PERHAPS THEY BOTH need a cooling-off period before we let them speak further? It definitely bothers me to think that our mayor and our governor need a “time-out” (just like my nephew and niece) before we all go any further.
Now insofar as who gets the high ground in this shouting match, a lot depends on one’s own ideological leanings on this particular issue.
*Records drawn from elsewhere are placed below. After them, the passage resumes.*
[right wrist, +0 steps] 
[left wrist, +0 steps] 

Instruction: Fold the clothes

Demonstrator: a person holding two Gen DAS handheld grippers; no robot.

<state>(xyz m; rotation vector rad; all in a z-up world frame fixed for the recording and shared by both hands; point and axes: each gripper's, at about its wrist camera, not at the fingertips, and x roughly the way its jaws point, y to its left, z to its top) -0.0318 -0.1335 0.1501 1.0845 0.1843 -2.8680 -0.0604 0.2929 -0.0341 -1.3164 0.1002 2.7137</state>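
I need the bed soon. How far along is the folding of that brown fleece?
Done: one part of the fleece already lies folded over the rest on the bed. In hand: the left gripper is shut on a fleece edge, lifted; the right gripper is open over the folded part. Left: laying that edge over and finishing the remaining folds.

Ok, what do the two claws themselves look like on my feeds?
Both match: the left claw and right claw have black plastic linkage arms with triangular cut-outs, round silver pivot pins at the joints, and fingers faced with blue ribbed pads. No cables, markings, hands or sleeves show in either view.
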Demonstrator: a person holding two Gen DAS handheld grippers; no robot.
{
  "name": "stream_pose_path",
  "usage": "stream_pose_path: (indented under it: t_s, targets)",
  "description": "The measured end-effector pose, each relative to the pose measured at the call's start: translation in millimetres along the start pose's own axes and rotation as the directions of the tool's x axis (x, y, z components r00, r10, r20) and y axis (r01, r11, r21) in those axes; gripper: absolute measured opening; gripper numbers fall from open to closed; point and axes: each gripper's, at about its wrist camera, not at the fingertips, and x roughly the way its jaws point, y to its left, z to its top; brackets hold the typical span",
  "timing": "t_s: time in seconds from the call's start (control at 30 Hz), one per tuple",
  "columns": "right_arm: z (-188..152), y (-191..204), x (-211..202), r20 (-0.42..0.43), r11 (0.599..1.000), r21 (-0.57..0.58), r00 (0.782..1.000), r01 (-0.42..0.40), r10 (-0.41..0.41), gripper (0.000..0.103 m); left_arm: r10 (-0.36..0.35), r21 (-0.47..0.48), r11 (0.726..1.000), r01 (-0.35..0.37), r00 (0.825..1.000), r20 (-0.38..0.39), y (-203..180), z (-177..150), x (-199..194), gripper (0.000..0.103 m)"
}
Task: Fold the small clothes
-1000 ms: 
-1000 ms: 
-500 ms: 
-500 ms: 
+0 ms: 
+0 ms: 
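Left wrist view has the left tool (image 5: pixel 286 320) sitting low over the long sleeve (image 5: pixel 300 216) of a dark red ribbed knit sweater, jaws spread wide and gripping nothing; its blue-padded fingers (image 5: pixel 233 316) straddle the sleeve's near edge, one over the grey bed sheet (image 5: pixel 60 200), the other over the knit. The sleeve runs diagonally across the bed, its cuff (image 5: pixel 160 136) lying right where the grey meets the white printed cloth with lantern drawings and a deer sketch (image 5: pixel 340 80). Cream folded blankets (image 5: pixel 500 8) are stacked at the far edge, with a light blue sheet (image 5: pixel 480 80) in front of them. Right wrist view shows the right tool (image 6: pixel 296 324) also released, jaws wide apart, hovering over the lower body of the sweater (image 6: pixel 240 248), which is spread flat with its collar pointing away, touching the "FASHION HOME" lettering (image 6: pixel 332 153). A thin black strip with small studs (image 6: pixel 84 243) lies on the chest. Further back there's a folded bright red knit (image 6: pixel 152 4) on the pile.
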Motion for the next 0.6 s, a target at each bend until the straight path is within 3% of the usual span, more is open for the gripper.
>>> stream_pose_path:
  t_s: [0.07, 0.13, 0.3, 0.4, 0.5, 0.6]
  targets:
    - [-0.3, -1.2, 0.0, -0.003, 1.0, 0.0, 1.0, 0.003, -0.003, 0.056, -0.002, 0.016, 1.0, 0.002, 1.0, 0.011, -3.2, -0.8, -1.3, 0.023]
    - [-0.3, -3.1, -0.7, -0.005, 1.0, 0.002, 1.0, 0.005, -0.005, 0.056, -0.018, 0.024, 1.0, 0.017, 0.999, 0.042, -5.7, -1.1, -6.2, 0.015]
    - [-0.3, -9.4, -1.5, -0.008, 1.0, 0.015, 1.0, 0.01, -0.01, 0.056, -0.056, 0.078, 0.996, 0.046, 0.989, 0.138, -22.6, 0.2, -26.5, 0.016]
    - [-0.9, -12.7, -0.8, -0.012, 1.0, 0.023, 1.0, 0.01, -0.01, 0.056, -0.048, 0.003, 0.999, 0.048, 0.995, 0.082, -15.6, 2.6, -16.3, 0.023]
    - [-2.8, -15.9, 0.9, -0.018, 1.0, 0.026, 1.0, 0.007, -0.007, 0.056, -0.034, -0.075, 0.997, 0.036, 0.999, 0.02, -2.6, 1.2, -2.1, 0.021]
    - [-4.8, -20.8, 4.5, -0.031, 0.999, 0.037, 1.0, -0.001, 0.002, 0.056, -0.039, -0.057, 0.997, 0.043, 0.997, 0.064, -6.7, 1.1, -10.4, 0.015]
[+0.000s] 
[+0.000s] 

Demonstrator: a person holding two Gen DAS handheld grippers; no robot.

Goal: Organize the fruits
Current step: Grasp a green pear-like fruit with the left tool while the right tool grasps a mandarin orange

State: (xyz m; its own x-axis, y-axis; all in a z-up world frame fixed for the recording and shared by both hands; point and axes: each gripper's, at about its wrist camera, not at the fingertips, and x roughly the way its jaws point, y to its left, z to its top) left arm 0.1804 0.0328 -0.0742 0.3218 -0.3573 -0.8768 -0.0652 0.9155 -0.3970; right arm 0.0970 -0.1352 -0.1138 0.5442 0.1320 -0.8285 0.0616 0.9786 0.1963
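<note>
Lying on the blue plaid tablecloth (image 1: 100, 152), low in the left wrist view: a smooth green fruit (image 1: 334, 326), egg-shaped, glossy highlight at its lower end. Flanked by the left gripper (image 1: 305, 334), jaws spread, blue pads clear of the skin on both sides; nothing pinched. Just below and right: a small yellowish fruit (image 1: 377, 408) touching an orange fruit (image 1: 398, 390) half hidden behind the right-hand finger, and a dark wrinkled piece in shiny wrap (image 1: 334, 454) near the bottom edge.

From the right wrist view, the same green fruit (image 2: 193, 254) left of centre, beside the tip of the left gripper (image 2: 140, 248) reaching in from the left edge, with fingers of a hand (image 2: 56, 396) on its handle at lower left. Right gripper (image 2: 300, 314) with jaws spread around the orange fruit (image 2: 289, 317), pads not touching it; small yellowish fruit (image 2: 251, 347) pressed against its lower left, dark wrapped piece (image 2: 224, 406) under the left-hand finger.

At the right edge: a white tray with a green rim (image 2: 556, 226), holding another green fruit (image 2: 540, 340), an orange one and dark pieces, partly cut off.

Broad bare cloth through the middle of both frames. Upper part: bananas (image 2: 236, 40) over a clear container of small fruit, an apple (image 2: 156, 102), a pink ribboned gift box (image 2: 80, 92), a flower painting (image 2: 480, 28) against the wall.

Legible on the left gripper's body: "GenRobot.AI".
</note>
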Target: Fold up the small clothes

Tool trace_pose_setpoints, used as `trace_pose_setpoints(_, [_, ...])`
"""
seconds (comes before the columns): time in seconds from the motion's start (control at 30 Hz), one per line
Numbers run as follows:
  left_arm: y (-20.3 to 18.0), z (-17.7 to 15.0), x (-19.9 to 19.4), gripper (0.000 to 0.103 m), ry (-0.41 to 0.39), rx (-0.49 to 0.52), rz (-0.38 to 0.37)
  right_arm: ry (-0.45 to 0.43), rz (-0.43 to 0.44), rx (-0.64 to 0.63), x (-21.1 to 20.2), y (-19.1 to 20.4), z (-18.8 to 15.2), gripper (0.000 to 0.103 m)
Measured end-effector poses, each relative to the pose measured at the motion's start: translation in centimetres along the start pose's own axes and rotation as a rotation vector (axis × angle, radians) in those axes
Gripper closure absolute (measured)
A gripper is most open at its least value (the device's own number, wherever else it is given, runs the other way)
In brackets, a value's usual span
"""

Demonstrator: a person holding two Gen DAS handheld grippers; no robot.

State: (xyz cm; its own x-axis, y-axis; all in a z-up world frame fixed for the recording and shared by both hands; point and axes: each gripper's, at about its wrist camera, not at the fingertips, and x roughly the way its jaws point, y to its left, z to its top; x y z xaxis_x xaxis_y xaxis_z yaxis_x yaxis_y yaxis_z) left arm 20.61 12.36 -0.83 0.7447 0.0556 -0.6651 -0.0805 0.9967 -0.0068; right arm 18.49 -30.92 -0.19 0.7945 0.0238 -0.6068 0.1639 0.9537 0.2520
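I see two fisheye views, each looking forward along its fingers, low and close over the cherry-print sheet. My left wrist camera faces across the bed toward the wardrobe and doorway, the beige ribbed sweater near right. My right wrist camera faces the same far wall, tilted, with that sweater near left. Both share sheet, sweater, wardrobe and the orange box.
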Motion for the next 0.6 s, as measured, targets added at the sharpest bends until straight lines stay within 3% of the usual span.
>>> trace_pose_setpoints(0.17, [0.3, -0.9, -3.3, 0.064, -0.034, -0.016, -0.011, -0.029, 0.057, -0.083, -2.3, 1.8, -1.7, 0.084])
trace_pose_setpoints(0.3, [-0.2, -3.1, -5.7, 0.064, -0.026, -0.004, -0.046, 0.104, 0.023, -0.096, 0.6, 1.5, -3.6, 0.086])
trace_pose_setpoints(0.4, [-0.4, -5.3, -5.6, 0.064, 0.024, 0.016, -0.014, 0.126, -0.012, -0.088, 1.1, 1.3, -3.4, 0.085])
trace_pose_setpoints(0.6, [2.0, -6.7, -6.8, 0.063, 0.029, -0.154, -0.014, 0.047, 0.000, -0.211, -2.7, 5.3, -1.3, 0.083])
I think they’re both so juvenile that neither deserves to be thought of as the winner.
Also, I couldn’t help but notice that Emanuel this week said how he thinks the bill has adequate safeguards to prevent the possibility of all this new gambling becoming nothing more than opportunities for organized crime to make more money.
Which makes him think that people who talk of increased crime and the need for strong oversight (which includes the Illinois Gaming Board and the Chicago Crime Commission, to name a few) are deliberately ignoring the economic benefits to government that can be derived from gambling.
THAT COMMENT REMINDS me of something I once heard state Rep. Louis Lang, D-Skokie, say in how he judges people’s opinions on this issue in part by whether they use the word “gambling” or “gaming.” He thinks people who persist in calling it “gambling” are deliberately trying to exaggerate the social ills and do not deserve to be taken as seriously as those who use the word “gaming.”
Emanuel and Lang are of the same mind on this issue, while I’m sure those who use the more traditional spelling are leaning toward the hesitancy of Quinn – who on Friday found an “issue” to preoccupy his thoughts.
How else to explain that Friday in Illinois was “Sheen Estevez Day” – honoring actor Martin Sheen and son Emilio Estevez, who were in Chicago promoting their new film.
And as for other acting son Charlie Sheen? I’m sure he’ll get his Chicago moment someday. Perhaps he’ll be in the city and will visit the casino when it finally gets built – dropping who knows how much money on craps, liquor and women all to benefit our city government.